Hercules in New York is a 1970 American fantasy action comedy film directed by Arthur Allan Seidelman and written by Aubrey Wisberg. It was released on home video under the title "Hercules Goes Bananas". It stars Arnold Schwarzenegger in his acting debut as the eponymous divine hero, who engages in escapades after traveling to New York City. Produced independently by Wisberg on a budget of $300,000 (equivalent to $ in ), the film was shot entirely on location.

==Plot==
Hercules, at Olympus, berates his father Zeus for not allowing him to leave the gods' abode to adventure on Earth. Eventually, Zeus sends Hercules, on a beam, to the land of men.

After some strange encounters in the air and at sea, including scaring an old woman on a passenger jet, Hercules arrives in New York City, where hilarity ensues in the form of interactions with various New Yorkers, who regard him as physically superior but socially awkward. He befriends a skinny little man called Pretzie, named because he sells pretzels. Hercules becomes a successful professional wrestler.

Zeus, watching Hercules from the heights, becomes irritated with Hercules' antics, which he feels are making a mockery of the gods, and calls on Mercury to stop Hercules. After Mercury tries but fails to bring Hercules home, Zeus orders Nemesis to see to it that Hercules is consigned to the infernal regions ruled over by Pluto.

However, Juno instead convinces Nemesis to poison Hercules with a poison that would strip him of his divinity and then talk to Pluto.
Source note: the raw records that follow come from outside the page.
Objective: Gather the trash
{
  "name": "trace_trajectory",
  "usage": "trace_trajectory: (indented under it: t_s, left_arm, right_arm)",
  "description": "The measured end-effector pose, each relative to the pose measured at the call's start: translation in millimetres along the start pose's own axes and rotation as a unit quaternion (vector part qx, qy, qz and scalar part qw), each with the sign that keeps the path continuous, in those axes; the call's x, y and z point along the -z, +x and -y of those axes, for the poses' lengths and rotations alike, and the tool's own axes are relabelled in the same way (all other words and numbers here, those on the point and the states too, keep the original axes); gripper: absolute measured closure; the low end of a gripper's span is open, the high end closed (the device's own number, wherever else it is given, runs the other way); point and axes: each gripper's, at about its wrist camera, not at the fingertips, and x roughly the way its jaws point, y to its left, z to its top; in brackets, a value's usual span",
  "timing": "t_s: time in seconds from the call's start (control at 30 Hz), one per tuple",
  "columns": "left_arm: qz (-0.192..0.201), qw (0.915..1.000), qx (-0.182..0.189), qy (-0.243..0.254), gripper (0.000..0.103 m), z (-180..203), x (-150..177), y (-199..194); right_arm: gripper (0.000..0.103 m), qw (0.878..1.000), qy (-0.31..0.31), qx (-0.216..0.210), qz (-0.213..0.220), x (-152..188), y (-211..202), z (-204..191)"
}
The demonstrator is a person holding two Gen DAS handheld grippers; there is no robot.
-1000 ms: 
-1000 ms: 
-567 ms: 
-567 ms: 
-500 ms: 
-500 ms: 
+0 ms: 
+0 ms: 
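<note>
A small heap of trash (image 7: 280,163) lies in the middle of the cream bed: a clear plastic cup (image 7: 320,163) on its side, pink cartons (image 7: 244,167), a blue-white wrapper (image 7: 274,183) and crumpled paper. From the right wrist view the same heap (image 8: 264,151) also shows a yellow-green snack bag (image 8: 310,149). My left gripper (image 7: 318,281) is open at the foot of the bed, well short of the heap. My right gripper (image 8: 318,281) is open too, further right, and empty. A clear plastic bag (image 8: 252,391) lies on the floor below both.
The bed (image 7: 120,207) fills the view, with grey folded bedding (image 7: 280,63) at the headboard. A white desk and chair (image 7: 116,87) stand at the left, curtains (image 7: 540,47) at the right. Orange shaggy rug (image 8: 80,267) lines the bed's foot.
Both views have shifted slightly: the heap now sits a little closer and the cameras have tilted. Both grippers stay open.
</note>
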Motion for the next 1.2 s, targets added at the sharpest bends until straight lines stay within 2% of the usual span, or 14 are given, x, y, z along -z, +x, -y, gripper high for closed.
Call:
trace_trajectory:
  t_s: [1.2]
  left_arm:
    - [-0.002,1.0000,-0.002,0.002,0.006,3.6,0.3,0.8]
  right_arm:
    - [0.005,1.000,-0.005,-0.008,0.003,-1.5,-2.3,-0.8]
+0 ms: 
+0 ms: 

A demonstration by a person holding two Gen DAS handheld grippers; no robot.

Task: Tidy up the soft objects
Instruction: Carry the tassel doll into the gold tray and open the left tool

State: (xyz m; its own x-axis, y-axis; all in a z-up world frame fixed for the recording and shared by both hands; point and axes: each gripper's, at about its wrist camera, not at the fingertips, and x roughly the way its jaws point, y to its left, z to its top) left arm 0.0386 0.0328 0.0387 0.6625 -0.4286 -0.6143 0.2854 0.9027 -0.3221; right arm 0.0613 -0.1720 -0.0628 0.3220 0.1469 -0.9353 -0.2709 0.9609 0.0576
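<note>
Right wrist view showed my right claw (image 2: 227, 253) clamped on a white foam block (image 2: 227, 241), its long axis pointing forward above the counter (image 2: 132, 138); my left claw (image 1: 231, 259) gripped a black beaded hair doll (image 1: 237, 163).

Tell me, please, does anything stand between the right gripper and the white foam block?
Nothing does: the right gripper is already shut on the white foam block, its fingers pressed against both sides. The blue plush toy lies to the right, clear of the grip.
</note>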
Nemesis informs Pluto of what is happening and he bets a large sum of money against Hercules in an upcoming strongman competition with Hercules' gangster manager. When Hercules loses the strongman competition his friends try to head off Hercules' angry manager's henchmen, but Hercules follows them to save them.

Meanwhile, Zeus uncovers the truth from Nemesis as to what is happening but only intervenes at the last minute to restore Hercules' divinity, not wanting any son of his to die at the hands of a mortal.

Hercules defeats the gangsters and realizes that he has been disobedient and returns to the heavens shortly after, only saying good-bye to Pretzie over a radio after he leaves.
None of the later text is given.